Chris Fowler: Yeah, there's a great example. You do this, you become aware of somebody that you never expect to meet. You read about in this case, her achievements. And you're just in awe and you find a way to get connected. You make the approach. You let her know the mountains are important to you and some of the things that she has made important in her life. Her association with the Dalai Lama was the one who told her that she should make the mountains her calling. She actually studied under him. She's a friend of his as well as a mentee. So, she's got all these different facets. But just to meet her would be incredibly interesting. And so, we finally made it happen and struck up a sort of a long-distance friendship and stayed in touch. She put me in touch with the legendary Sherpa in Nepal that she knew very well who guided me and my brother and a buddy around Nepal this spring. I never would have met him if not through her.
I am not the best at social networking and sort of like making the most of contacts and branching out and trying to keep my contacts file as robust as possible. I let opportunities go, but there are certain times in life where you say, wait a second, this is really a precious opportunity to get to know this person, to learn from her, to share with the people the context that she knows and continue to learn and grow. And it's been so cool. There haven't been many episodes that have provided that kind of opportunity – but that one did. And I am in a huge debt for connecting me with the sherpa who is the wisest dude I've ever met. He summited Everest 17 times. Lakpa Rita Sherpa is his name. He's got a company in Seattle called Khangri Experience. He takes people all over the world and yeah, he's become a friend too. A podcast for that reason has been wonderful.

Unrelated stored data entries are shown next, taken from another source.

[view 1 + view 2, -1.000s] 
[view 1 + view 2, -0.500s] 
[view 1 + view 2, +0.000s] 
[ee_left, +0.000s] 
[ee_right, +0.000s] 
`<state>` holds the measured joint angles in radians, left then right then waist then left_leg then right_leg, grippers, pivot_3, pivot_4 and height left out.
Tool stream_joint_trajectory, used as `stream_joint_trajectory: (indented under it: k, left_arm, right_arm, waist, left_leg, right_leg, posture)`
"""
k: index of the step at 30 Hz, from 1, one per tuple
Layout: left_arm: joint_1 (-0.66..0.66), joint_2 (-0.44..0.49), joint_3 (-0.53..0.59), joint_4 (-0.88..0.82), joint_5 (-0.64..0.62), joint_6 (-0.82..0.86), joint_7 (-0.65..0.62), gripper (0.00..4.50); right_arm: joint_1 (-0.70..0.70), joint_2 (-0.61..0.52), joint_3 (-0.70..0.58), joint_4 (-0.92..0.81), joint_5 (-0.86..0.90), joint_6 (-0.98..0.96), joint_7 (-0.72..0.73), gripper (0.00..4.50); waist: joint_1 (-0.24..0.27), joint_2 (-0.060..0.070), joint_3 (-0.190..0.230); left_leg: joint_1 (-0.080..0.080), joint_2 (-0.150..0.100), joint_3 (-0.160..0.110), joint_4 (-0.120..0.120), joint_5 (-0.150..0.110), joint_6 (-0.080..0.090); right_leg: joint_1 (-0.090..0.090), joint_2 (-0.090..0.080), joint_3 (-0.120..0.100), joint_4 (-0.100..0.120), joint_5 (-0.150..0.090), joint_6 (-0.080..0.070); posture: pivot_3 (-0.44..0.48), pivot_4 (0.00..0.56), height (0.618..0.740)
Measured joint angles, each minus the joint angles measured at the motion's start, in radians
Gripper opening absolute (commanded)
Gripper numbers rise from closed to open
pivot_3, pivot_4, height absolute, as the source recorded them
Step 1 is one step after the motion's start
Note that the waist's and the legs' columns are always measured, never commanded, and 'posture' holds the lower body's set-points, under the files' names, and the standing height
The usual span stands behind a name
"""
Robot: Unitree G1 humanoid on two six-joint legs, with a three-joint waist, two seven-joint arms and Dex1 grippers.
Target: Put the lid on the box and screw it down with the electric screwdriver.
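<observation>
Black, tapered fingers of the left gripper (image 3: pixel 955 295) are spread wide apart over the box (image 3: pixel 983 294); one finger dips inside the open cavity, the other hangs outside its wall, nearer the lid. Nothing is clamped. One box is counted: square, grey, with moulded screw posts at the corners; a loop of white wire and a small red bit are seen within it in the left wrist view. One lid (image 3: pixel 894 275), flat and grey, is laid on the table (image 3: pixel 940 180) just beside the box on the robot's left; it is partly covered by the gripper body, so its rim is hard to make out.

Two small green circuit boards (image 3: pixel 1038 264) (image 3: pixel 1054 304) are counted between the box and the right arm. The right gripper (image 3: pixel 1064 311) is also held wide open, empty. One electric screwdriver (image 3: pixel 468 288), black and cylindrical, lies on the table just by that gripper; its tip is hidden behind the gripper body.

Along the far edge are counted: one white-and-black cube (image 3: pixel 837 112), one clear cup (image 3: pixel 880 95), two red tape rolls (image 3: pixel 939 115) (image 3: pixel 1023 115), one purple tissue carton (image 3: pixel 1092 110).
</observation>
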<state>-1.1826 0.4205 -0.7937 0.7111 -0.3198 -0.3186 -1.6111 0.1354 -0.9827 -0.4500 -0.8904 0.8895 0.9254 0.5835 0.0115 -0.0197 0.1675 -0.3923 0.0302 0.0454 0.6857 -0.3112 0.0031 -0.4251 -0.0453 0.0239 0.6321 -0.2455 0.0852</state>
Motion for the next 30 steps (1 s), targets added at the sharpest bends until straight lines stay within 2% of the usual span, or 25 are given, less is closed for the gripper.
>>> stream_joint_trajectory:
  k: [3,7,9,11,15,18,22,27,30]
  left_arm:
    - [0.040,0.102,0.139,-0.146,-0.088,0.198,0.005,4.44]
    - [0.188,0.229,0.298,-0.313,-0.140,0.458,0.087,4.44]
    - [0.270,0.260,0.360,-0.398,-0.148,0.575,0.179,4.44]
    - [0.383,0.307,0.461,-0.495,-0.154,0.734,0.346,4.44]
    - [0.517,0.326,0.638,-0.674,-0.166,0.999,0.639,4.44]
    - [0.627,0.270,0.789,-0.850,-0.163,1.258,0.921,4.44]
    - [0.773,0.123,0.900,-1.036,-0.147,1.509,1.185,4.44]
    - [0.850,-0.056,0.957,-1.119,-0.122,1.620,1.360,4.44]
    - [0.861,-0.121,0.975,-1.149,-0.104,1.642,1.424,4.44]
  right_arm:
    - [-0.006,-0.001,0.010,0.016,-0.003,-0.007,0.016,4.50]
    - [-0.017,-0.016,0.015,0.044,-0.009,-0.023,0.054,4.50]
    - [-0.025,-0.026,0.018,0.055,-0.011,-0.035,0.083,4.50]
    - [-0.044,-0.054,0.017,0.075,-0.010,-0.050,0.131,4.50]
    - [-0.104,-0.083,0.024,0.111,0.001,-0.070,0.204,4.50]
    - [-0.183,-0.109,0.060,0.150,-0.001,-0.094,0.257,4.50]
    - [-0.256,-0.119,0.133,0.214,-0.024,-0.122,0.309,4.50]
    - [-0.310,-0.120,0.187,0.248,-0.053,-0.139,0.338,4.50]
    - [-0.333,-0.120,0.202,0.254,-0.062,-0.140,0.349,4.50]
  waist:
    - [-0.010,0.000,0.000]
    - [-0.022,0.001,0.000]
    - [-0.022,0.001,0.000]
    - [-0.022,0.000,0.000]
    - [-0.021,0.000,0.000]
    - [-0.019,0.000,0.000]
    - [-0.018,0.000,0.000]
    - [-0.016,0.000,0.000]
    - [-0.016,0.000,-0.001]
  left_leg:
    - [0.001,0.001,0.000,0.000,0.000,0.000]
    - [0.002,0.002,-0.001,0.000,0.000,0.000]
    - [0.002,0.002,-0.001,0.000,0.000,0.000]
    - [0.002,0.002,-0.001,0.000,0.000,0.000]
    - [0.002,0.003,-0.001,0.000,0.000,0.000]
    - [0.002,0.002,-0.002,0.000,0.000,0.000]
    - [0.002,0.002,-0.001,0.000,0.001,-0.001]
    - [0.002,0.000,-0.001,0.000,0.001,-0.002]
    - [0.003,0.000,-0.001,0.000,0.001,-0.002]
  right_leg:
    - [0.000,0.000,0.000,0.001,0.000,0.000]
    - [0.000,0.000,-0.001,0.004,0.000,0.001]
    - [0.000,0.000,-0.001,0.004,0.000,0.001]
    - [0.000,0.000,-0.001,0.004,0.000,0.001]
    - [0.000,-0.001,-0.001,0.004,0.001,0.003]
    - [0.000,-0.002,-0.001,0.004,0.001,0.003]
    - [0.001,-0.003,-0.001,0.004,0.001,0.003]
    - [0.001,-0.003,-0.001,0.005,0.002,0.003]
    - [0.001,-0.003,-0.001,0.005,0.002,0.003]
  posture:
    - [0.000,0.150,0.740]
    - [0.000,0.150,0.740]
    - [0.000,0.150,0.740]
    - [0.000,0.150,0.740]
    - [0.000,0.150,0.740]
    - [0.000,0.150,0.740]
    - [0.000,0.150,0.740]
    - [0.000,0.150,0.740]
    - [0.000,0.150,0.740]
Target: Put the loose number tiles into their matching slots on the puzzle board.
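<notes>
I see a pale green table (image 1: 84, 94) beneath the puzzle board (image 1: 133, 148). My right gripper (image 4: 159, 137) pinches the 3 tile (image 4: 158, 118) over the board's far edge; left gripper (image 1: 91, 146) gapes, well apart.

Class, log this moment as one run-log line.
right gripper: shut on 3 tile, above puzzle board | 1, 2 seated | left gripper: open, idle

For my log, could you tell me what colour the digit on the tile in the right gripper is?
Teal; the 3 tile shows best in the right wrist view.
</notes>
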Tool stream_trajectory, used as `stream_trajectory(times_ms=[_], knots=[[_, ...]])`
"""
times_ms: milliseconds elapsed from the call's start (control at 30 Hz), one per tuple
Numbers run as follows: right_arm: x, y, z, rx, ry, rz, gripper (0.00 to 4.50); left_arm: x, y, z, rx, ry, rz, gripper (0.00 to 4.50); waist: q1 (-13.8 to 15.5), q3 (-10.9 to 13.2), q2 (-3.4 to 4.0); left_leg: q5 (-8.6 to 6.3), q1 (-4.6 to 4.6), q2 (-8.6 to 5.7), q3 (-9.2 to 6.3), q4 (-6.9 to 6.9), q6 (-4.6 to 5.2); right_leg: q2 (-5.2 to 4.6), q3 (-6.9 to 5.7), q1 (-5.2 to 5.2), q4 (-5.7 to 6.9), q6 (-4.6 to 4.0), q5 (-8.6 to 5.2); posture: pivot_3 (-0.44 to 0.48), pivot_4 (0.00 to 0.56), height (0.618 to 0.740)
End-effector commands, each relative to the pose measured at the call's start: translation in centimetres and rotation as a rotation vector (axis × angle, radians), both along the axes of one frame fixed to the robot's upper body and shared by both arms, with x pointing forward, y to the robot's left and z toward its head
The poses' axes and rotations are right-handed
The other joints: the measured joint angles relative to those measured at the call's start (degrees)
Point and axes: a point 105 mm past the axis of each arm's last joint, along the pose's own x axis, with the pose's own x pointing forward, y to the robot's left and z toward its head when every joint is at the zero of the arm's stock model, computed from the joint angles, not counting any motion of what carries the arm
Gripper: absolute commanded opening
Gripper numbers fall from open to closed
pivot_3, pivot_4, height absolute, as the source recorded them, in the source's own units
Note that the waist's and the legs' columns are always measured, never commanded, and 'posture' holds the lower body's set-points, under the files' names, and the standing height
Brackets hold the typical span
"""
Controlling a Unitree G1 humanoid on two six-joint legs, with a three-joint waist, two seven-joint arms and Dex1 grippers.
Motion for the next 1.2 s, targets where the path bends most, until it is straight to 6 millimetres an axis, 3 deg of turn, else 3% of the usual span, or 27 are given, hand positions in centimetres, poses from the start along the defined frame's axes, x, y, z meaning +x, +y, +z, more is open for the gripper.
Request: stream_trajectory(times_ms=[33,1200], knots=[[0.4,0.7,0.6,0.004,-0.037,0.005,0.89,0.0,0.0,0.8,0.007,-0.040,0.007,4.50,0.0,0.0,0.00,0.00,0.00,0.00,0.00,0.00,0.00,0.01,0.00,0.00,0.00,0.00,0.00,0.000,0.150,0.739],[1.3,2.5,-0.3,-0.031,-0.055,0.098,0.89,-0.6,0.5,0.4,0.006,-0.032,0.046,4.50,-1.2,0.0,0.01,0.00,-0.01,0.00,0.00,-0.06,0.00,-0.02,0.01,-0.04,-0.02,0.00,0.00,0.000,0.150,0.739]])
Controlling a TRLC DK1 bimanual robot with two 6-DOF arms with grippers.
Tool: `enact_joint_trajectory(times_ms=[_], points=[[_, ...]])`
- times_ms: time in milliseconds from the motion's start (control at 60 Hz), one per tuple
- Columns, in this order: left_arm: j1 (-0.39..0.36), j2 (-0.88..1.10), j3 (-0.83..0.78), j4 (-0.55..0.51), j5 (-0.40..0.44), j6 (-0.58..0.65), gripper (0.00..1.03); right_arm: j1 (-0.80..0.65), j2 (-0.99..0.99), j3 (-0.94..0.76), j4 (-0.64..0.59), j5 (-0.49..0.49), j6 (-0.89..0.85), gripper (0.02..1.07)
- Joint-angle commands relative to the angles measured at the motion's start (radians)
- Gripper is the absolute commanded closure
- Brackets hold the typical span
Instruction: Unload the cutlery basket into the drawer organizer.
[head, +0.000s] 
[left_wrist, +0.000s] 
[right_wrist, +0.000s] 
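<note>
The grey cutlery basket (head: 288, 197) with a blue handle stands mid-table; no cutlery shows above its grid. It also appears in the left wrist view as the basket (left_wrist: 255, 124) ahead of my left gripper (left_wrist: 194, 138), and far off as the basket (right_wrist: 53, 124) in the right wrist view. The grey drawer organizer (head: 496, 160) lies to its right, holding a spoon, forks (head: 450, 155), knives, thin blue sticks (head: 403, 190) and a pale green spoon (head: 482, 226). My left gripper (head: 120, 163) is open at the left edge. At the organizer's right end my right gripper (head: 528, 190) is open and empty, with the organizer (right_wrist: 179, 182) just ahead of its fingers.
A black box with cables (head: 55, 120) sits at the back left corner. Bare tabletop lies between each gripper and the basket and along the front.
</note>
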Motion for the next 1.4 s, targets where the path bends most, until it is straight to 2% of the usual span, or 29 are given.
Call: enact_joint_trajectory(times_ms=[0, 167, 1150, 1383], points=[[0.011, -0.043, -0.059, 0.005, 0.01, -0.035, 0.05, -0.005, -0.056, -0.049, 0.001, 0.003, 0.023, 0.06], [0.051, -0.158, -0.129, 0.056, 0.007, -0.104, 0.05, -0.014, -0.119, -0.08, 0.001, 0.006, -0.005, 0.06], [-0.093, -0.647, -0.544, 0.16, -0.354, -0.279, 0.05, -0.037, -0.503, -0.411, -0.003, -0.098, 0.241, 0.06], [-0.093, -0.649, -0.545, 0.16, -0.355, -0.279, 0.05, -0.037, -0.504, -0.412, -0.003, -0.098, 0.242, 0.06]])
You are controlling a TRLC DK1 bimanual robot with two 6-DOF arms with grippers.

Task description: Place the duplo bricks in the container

Willy Walker: I want to pull one quote from that and just have you comment on that before we go to you and your brother going back to the Himalaya after 25 years between the two. But one of the quotes that I took from that, Chris, that I thought was amazing was she was talking about base camp at Everest, and she said base camp in the Himalayan is “our version of Burning Man,” which I started laughing at so much of it’s this eclectic group of people all hanging out in this place that they actually shouldn't be hanging out together. And I was just curious, have you ever been to Burning Man?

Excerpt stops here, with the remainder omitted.